A Specimen of Yardley's Deciphering of Japanese Diplomatic Code Jp (1921)

The "American Black Chamber", led by Herbert O. Yardley, broke a series of Japanese diplomatic codes Ja, Jb, Jc, ... from 1919 and provided deciphering of many Japanese secret messages to the US government. What Yardley considered "the most important and far-reaching telegram" (Yardley, p.312) was an instruction of 28 November 1921 to the Japanese plenipotentiary sent to the Washington Naval Conference, which mentioned a possibility of agreeing to a 10:6 ratio of the Japanese naval tonnage relative to that of the US, relinquishing the 10:7 ratio thus far asserted by Japan. (See Kahn (2004) around p.77 for a broader perspective.)

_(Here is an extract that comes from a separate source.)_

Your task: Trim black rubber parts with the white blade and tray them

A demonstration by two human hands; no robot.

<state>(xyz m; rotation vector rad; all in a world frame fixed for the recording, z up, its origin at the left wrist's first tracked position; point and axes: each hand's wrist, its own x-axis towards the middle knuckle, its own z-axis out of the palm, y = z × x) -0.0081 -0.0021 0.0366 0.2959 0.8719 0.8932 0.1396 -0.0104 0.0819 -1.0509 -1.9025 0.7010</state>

Coded Message with Plaintext

Yardley (1931) prints a typed working sheet of the "first step in the decipherment" of this telegram. Although the image is tantalizingly unclear in the 2004 reprint or in the Japanese version and is not much better in the original 1931 edition, I could identify most of the individual codes with their plaintext counterparts. (The plaintext printed in the Japanese translation of Yardley (1931) appears to be a back translation from Yardley's deciphering and confused me until I found an authentic Japanese plaintext in Nihongaikoobunsho compiled by the Japanese Ministry of the Foreign Affairs.)

Actually, Kahn (2004) reproduces one page (out of three) of the reconstructed code (p.70) preserved in the US National Security Agency (NSA), with which I could confirm my identifications and clarify some uncertain points.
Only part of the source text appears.